Isestraße 98 (Eimsbüttel, Harvestehude)


HIER WOHNTE
EMMA COHN
JG. 1871
GEDEMÜTIGT / ENTRECHTET
FLUCHT IN DEN TOD
16.7.1942

Weitere Stolpersteine in Isestraße 98:
Anna Friedmann, Sallo Friedmann, Amalie Hirschel, Johannes Kahn, Jenni Kahn

Emma Cohn, geboren am 1.7.1871, Flucht in den Tod am 16.7.1942

Isestraße 98 Eimsbüttel

Emma Cohn wurde am 1.7.1871 als erstes von sechs Kindern der jüdischen Eheleute Michael und Charlotte Cohn, geb. Brager, in der Mathildenstraße 9/ St. Pauli geboren. Ihre Eltern heirateten am 21. Dezember 1875 in Hamburg, als bereits drei von sechs Kindern auf die Welt gekommen waren. Der Vater arbeitete als Kaufmann und Spediteur, die Mutter als Stellenvermittlerin. Wir wissen über Emma Cohns Kindheit nur, dass sie nicht jüdisch erzogen wurde.
(Charlotte Cohn verstarb am 9. November 1902 und Michael Cohn am 25. März 1917 in Hamburg. Beide wurden auf dem jüdischen Friedhof Ilandkoppel beigesetzt).

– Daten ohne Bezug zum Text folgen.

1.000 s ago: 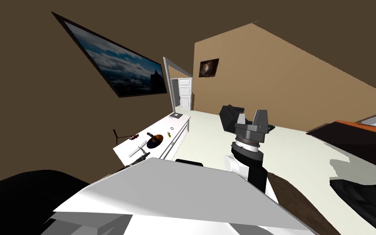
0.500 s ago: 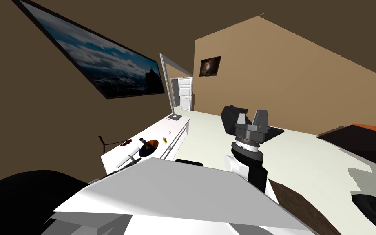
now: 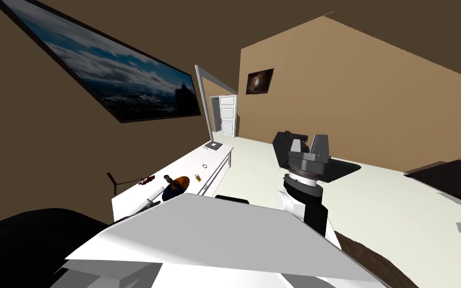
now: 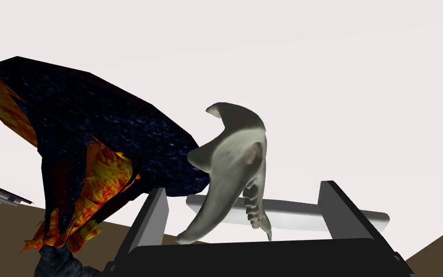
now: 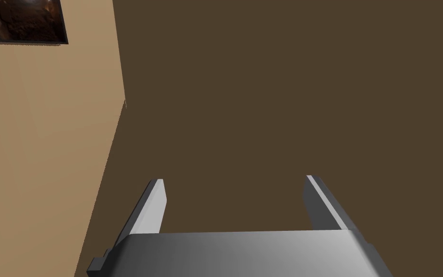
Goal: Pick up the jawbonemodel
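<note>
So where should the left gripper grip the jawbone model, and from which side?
Across the narrow middle of the jawbone model, where its two branches run side by side. Come straight ahead along the left gripper, whose open fingers stand either side of it. The dark blue and orange object crowds one finger, so probably not from there.

A grey jawbone sits between the left gripper's spread fingers, beside a blue-orange object, on a white surface.
</note>
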You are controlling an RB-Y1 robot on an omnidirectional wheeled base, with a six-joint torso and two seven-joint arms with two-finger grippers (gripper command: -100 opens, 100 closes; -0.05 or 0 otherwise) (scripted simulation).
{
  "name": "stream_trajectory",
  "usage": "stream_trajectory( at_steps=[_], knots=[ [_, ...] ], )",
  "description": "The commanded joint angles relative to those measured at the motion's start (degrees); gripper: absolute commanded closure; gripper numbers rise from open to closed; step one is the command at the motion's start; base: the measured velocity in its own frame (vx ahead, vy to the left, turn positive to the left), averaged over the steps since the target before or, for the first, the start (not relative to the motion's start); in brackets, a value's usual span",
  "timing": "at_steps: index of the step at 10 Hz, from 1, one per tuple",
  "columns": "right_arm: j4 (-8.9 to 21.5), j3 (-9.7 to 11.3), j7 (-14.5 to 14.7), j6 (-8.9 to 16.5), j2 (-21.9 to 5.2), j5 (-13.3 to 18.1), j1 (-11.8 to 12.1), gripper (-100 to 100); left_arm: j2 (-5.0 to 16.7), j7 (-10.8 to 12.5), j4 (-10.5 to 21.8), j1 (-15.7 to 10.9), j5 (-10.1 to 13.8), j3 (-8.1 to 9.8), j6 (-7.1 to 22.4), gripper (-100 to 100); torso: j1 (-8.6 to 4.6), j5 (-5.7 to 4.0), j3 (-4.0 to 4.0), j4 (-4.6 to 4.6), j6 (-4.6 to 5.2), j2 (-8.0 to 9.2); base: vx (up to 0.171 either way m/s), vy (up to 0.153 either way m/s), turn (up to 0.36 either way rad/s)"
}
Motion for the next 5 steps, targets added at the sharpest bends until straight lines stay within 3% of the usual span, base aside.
stream_trajectory(
  at_steps=[1, 3, 5],
  knots=[
    [0.0, 0.0, 0.0, 0.0, 0.0, 0.0, 0.0, 0, 0.1, -0.2, 2.5, -0.2, -0.1, -0.21, -0.2, -100, 0.0, 0.0, 0.0, 0.0, 0.0, 0.0, 0.186, -0.021, 0.014],
    [0.0, 0.0, 0.0, 0.0, 0.0, 0.0, 0.0, 0, 0.7, 0.1, 4.3, -0.4, -0.3, -0.92, 0.5, -100, 0.11, 0.06, 0.33, 0.13, 0.01, 0.61, 0.065, -0.01, 0.011],
    [0.0, 0.0, 0.0, 0.0, 0.0, 0.0, 0.0, 0, 1.5, 0.5, 6.9, -0.7, -0.5, -2.04, 1.6, -100, 0.13, 0.07, 0.31, 0.13, 0.01, 0.54, 0.152, 0.0, 0.051]
  ],
)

Emma Cohn wurde am 1. April 1892 in den Volksschuldienst als Junglehrerin eingestellt. Wo und wann sie ihr Lehrerinnenseminar absolviert hatte, wissen wir nicht. Sie begann ihre berufliche Tätigkeit in der Mädchenschule Paulinenplatz 6 in Altona-Altstadt.

Als Lehrerin war Emma Cohn dem Zölibat verpflichtet: Seit 1880 untersagte ein Erlass Lehrerinnen die Heirat bzw. sie verloren bei einer solchen ihre Anstellung und die Rentenansprüche.

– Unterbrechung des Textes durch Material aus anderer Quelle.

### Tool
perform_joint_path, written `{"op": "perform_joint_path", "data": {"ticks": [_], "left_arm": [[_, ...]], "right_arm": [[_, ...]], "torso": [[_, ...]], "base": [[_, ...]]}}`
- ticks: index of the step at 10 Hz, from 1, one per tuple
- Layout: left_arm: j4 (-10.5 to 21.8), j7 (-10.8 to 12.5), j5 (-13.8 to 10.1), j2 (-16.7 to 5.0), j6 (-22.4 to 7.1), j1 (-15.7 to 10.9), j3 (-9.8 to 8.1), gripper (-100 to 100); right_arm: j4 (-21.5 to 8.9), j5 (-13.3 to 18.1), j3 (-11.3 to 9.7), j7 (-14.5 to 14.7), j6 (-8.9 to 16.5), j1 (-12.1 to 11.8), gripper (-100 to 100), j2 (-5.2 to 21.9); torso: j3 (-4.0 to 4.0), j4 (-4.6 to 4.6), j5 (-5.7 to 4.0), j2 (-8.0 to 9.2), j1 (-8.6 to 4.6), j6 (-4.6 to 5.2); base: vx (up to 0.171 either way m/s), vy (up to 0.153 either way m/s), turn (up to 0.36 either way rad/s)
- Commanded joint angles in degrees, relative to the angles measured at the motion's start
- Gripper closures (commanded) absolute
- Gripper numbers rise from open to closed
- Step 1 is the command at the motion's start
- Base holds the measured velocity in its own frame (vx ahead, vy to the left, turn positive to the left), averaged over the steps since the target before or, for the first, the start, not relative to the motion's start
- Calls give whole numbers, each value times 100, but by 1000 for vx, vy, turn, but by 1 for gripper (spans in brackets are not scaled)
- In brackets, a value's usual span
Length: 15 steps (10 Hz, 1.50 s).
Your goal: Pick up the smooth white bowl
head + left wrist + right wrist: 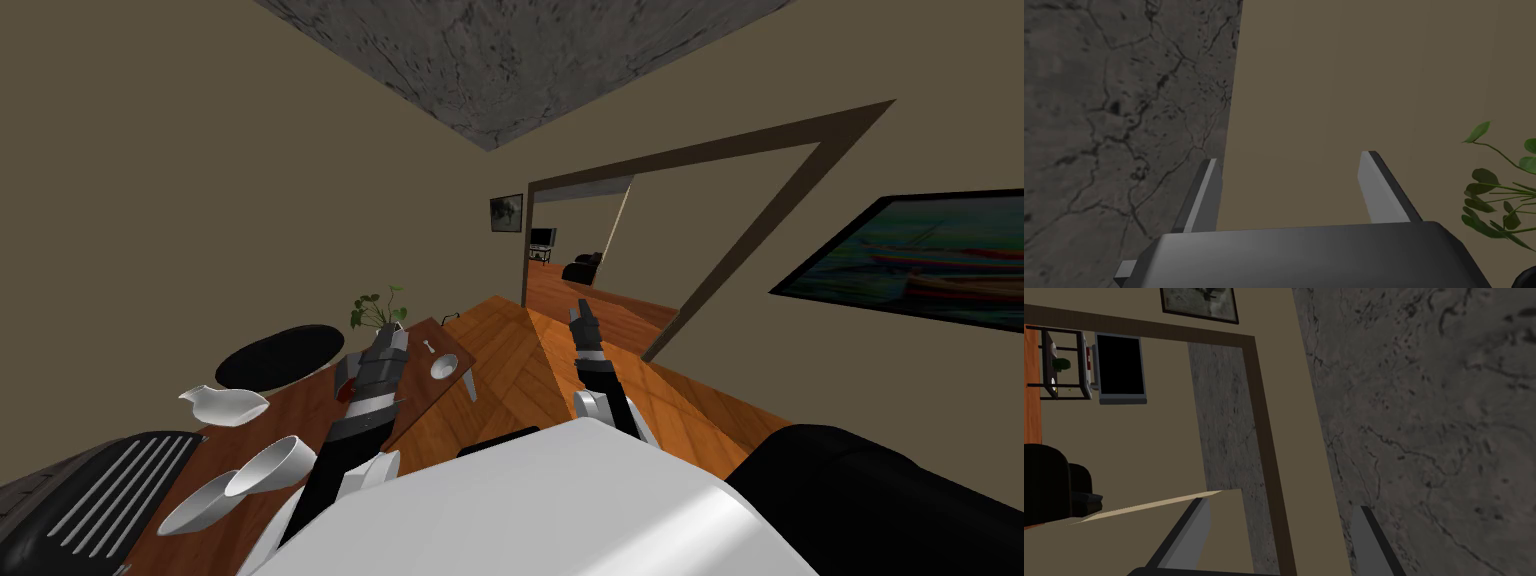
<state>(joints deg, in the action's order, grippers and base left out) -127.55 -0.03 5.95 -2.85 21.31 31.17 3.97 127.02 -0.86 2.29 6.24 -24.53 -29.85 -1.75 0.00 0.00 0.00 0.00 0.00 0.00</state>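
Two left gripper [1290,156] blades stand spread on nothing, aimed up at wall [1324,75] beside plant [1499,200]; right gripper [1281,504] spread too, idle over floor [560,370]. We judge reach not yet begun: we should tip left wrist down, drop over rim, pinch one wall squarely. Small white bowl [444,367], likeliest target, sits on lighter wooden top [420,410] near left gripper. Deeper bowl [270,465] lies tipped by left forearm [350,435], shallow bowl [195,505] just beside. All look empty.

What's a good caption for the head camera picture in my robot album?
Open left hand held over a wooden table with white bowls and a plant.
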Motion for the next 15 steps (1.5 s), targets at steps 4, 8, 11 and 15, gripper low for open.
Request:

Vier Jahre nach ihrem Berufsbeginn bezog Emma Cohn die erste Wohnung im zweiten Stock in der Straße Reeperbahn 5 in/ St. Pauli. Kurze Zeit später wechselte sie in die Neue Rosenstraße 3/ St. Pauli zur Untermiete bei Herrmann.

Emma Cohn trat der Berufsvereinigung "Gesellschaft der Freunde des vaterländischen Schul- und Erziehungswesens" (spöttisch "Genitivverein" genannt) bei. Damit verbesserte sie ihre materielle Versorgung auch nach dem Ausscheiden aus dem Schuldienst und konnte auch an Fortbildungen teilnehmen. Am 1. April 1896 erfolgte ihre Festanstellung als Lehrerin in der Volksschule Paulinenplatz 6.

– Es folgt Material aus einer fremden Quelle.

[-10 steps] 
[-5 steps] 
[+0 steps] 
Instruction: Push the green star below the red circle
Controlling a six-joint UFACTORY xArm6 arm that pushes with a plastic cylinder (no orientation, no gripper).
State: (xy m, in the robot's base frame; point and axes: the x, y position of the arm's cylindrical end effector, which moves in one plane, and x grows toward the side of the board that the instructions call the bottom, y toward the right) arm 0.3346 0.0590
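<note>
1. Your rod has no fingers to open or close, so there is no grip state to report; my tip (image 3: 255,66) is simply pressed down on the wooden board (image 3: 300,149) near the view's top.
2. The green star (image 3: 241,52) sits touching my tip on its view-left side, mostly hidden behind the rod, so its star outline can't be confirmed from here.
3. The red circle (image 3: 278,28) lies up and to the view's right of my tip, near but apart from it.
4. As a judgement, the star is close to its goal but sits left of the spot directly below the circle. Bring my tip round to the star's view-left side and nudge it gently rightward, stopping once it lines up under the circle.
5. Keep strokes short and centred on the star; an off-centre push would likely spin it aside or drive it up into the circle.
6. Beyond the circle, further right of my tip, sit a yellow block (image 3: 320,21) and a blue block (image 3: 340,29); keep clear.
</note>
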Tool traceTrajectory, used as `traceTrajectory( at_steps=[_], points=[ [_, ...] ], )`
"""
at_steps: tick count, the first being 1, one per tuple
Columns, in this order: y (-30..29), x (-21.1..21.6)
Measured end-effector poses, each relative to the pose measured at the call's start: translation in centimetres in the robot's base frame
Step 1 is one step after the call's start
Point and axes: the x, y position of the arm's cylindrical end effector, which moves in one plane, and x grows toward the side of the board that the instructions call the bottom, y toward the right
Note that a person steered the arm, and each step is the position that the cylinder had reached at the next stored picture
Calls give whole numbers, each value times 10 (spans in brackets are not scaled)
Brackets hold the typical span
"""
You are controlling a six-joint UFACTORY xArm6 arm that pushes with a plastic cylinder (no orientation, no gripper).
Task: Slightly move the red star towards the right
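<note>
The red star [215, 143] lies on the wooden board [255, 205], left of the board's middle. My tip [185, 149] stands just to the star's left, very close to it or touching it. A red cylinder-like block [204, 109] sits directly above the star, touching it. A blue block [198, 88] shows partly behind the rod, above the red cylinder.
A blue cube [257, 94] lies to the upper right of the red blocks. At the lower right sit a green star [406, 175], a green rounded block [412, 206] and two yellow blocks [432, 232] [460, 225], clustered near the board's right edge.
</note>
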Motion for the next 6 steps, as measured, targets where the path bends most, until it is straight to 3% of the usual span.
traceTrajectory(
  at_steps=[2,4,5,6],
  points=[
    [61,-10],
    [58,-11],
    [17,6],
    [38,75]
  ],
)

Emma Cohn wechselte häufig ihre Wohnadressen, teils bedingt durch die Arbeitsstelle, teils wohl aus anderen Gründen. Von 1897 bis 1901 wohnte sie in der Virchowstraße 8 in Altona. Im Anschluss daran zog sie in die in die Kaiser-Wilhelm-Straße 116 in der Neustadt, es folgte eine Wohnung in der Annenstraße 10, wieder auf St. Pauli.

1906 wechselte Emma Cohn in die 1884 gegründete Volksschule Schanzenstraße 105 auf der Sternschanze und mietete eine Wohnung in der nahen Schanzenstraße 110. Mit dem Schulwechsel gab sie ihre Zugehörigkeit in der Berufsvereinigung auf.

Sie wohnte von 1907 bis 1912 in der Hasselbrookstraße 22 in Eilbek. Am 1. November 1911 wurde Emma Cohn mit gerade mal 40 Jahren in den Ruhestand entlassen. Wir wissen nicht, ob freiwillig oder gezwungenermaßen und auch die Gründe sind uns nicht bekannt.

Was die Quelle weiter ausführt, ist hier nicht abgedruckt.